You may wish to skip Battle for the Abyss and do something more productive and fun. Playing with a landmine would be a start.

Terrible book.

Horus Rising and Descent of Angels are simply epic. Well written, engaging and entertaining.


----------



## kaboot (Jan 4, 2012)

awesome! thanks folks! Guess I should get reading then :biggrin:


----------



## Brother Solix (Jan 19, 2013)

I would also say that the audio dramas tie up some loose ends. If you don't like that method then you can get the first six audio drama in text format in a book call The Scripts volume one. However, some of those stories can also be found in a book called Shadows of Treachery. Since I have never purchased the audio dramas or Shadow of Treachery, the scripts book is a rare value. I would also say that following the order of release is a good idea. Here is the wiki for the book order.


----------



## Brother Solix (Jan 19, 2013)

Although now that I've read the scripts I might start getting the audio dramas because the short stories were awesome :biggrin:


----------



## KnockOut51 (Dec 18, 2009)

The first 4 books in the series were amazing in my opinion, Aslo decent of angles as one of my favorites, as well with prosbro burns


----------



## Apfeljunge (May 1, 2011)

BlackGuard said:


> Galaxy in Flames was utterly epic and shall not be besmurched by not being included. Its still my favorite one. Lol.





Logaan said:


> You may wish to skip Battle for the Abyss and do something more productive and fun. Playing with a landmine would be a start.
> 
> Terrible book.
> 
> Horus Rising and Descent of Angels are simply epic. Well written, engaging and entertaining.


Thats what i was talking about. Many people around here or other forums think Galaxy in Flames is kinda "meh" while others absolutely love it. Decent of Angels and especially Battle for the Abyss are only liked by rather small minorities. This doesn't mean that you (The OP) will never like them. Taste differs after all.


----------



## Angel of Blood (Aug 18, 2010)

Read them in publication order. Quite a lot of the novels will make references back to their preceding novels. Sometimes blatant and in your face, even returning characters etc. Others may just be little throwaway comments that you could almost miss, but are quite nice to pick up on.

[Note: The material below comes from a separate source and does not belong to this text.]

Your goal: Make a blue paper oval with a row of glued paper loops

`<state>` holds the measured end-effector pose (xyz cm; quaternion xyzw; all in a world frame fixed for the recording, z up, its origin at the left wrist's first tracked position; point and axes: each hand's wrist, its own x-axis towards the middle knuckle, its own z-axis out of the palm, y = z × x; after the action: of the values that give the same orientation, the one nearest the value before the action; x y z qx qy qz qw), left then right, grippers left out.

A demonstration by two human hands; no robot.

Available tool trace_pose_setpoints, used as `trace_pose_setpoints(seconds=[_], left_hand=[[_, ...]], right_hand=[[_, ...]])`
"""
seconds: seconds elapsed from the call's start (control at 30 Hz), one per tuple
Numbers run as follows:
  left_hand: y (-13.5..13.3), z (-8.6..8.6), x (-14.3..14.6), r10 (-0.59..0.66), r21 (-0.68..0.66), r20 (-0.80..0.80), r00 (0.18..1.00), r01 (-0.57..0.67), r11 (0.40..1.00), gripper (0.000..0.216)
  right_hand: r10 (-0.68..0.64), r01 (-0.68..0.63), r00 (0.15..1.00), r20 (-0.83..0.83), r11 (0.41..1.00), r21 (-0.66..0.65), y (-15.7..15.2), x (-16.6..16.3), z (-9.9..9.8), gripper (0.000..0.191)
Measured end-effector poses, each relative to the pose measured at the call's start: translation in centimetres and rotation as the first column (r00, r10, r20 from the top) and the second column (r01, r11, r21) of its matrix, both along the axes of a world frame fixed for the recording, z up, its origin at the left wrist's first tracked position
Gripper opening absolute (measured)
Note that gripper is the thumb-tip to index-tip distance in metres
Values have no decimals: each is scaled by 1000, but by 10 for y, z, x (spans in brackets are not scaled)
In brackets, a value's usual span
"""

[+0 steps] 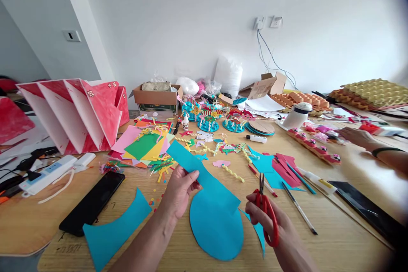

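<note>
Head view, left to right: one white power strip (47,174) on the wooden table (28,216); one black phone (92,202) lying flat; one blue paper offcut (111,229) at the near edge. The left hand (178,191) pinches the strip end of one blue paper piece (216,229), whose round end lies on the table between the two hands. The right hand (277,225) has its fingers curled through one pair of red scissors (266,208), blades pointing up. One other person's hand (358,137) rests far right.
</note>
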<state>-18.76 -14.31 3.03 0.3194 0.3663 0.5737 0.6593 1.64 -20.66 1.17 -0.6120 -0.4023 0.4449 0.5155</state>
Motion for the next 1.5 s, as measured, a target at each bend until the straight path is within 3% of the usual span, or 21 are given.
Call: trace_pose_setpoints(seconds=[0.17,0.33,0.5,0.67,0.87,1.03,1.3,1.5], left_hand=[[-6,12,-5,-125,-30,59,990,127,992,32],[-8,17,-3,-300,22,113,947,299,954,23],[-6,15,4,-265,25,52,963,264,964,24],[-8,13,16,-182,33,-50,982,183,982,27],[-9,8,31,-155,48,-103,983,160,986,25],[-7,5,38,-169,42,-128,977,176,983,24],[-5,1,46,-154,101,-203,967,178,979,19],[-7,2,49,-202,107,-219,955,229,967,20]], right_hand=[[133,-132,983,124,991,-9,11,13,-4,42],[288,-283,886,363,957,-70,20,-9,18,43],[388,-390,788,478,915,-101,16,-36,38,47],[436,-453,780,449,888,-76,5,-33,36,45],[317,-338,860,400,941,-19,-1,-28,27,44],[340,-356,880,333,934,-13,-5,-24,25,48],[226,-274,927,299,953,130,-20,-20,13,53],[267,-321,923,277,931,173,-19,-20,12,58]])
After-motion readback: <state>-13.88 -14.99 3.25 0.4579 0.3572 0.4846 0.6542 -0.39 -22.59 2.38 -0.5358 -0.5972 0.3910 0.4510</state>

You'll see and actually have already seen on this thread a bit of hate generated towards _Battle for the Abyss_, but bad as it is, read it anyway, it does at least have two interesting characters in it.

I would however suggest putting your face into a blender over reading _Fear to Tread_, it would certainly convey the horror of Signus better than the abortion that is Swallows attempt.


----------



## Marcoos (Sep 26, 2010)

Hi,

Like others on here, I really would recommend reading the whole series in the order it was written/released. However if you want to catch up with events so you can join in when the new novels are released (and then go back up and catch up afterwards), I gave written a blog about what I consider the essential reading list. If you want to check it out, it's here: www.baddice.co.uk/heresy


----------



## Leonardo (Apr 7, 2010)

I would read in order of publication as even though they are not published as a linear timeline I think as the series has progressed the authors take for granted that the reader knows the background and magnitude of past events.

I enjoyed Battle for the Abyss but it felt like a spin off and one that doesn't have any real incentive to read in terms of giving the reader any extra depth to the overall saga. I also preferred Fallen Angels to Descent. I loved the first 5 or six books though, read them back to back.


----------